— Собираются, поди, чё делать. Начальство рудничное на днях вилось там роем.
— Собираются!.. — ворчливо, с бульканьем и всхлипом в груди, но теплея оттого, что, выходит, «вилось», подхватывал он. — Не на ярмарку в Царьград, долго-от собираюца! Подохну, — все и прахом изойдет.
Она порывалась к нему, прижималась к холодно-чужой, щетинистой щеке, суетливо, перебарывая тягучую усталость в теле, усугублявшуюся от расслабления тут, дома, горячо возражала:
— Чё ты, пап? Поднимешься, встанешь. Сам же говорил — беркут отступится… Тебя все ждут.
Он примолкал, усохлой рукой с синими вздутьями жил оглаживал напружистое, костенелое плечо дочери, и по этой напруженности, по тому, как она порывисто вскидывалась к нему, Петру Кузьмичу приходило осознание — стояло, пылилось, ржавело его детище, к которому он шел все годы, да вот, выходит, не успел… Не успел! Теперь война, и оно понятно: руду только подавай, и кому дело до пустой, гляди, детской затеи — чего еще выйдет-получится, иди знай! Но подступала, бередила сердце и эта мысль: не один, поди, он догадывается, что подкрался, подстерег его, Петра Кузьмича, срок, пришел конец. Конец! Но о себе он думал меньше и даже ровно бы отторженно, будто вовсе не его это касается, было непонятно — как это он уйдет, не станет его, не будет думать, работать, делать, что делал всю жизнь; а вот боль о них — жене, Катьшах, большой и маленькой, — была реальной, жестокой, точила словно короед: им-то без него, без мужицкой опоры, бабам, одним как есть, будет худо.
«Эх-хе… — слабо, казалось, вслух, вместе с болью выдыхал Петр Кузьмич. — И, выходит, выходит… Вдова ты, Катьша.
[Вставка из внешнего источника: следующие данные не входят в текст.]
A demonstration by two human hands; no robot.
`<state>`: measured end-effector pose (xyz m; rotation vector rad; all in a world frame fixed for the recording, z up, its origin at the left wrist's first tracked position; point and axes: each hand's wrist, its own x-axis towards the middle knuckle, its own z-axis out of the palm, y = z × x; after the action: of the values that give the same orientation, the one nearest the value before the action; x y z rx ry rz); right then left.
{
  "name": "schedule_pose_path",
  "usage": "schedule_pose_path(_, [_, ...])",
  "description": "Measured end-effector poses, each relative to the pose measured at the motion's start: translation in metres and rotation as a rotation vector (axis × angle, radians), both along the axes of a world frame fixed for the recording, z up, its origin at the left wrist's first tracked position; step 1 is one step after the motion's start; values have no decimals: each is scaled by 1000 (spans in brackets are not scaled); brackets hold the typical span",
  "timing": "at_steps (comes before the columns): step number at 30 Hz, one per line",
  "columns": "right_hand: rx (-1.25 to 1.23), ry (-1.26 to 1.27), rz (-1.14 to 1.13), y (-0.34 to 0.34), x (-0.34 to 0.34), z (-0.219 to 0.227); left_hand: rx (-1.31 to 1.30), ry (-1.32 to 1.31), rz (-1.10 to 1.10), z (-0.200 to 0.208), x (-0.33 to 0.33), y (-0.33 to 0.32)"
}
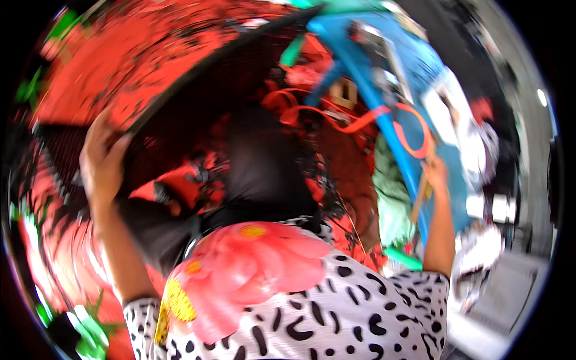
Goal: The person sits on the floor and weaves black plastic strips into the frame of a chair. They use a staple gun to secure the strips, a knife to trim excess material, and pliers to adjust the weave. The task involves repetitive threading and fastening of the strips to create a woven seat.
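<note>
My left hand (103, 157) is closed on the near left end of a large dark mesh panel (186, 120) with a thick black rim. The panel slants up and away across my dark trouser legs (264, 162). At the right, my right hand (437, 173) is closed round a thin tan strip (420, 201), perhaps wood, above the edge of a blue stool or small table (403, 150). An orange ribbon (403, 133) loops beside that hand and trails left past my knee; whether the fingers also grip it, I cannot tell. Motion blurs much of the view.
Red sheeting (144, 54) strewn with dark scraps covers the floor. On the blue top lie a grey metallic tool (384, 63) and white items. A pale green bag (393, 192) sits below its edge. A whitish box (501, 294) stands at the lower right.
</note>
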<state>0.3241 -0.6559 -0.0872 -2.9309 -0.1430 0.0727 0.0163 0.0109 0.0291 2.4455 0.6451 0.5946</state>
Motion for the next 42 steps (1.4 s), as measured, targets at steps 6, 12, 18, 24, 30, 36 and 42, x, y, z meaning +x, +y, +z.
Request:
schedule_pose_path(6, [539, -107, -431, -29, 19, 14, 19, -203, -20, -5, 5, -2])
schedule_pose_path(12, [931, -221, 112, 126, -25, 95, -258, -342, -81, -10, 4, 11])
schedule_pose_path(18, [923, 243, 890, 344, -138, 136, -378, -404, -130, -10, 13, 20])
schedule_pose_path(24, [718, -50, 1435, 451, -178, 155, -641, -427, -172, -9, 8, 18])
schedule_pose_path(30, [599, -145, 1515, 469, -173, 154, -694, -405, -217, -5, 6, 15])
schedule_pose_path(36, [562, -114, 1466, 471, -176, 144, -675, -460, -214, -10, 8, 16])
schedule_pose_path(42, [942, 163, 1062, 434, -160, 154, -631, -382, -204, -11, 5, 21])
Ни богу свечка, ни черту кочерга. Впряглась вон в лямки, вишь, в мои, — бурщик…» И опять слеза скатывалась и, будто горошина, не растекаясь, путалась в сетчатых складках век. Так случалось: кто-то пошалит, воткнет нож в ствол кедрача — вытекут одна-две янтарных капли-слезы дерева — укор бездушной шалости, черствости.
Наведывались товарищи по бригаде после смены, рассаживались на табуретках — смурые, усталые, небритые, взглядывали смущенно, будто виновато, на возвышение из примятых подушек, в которых он утопал; разговор не клеился, не высекался, понимали: о делах говорить значит утомлять его, бригадира, а пустить разговор по легкой стежке, скатиться до пустячков было стыдно перед ним, угасавшим, лежавшим на смертном одре. Ясным, цепким еще сознанием он понимал, откуда их скованность, сторожкость, и, не подавая виду, лишь шевельнув водянисто-отяжелевшими веками, сам принимался, с трудом преодолевая одышливость, расспрашивать. Даже Макар Рожков, обычно не стеснявшийся особо, не лезший в карман за словом, тоже замыкался, притихал, сламываясь, будто перешибленная жердина, обвислые плети-руки почти доставали крашеного пола; небольшой курносый нос его как бы вспухал в сморщенности, некрупное лицо обретало горько-страдальческое выражение. И именно по поведению Макара Петр Кузьмич острее, с холодком под сердцем, ощущал, что дело его труба, и старался с высокого и опостылевшего ложа не смотреть на своего подручного, не видеть его вялой, сникшей фигуры.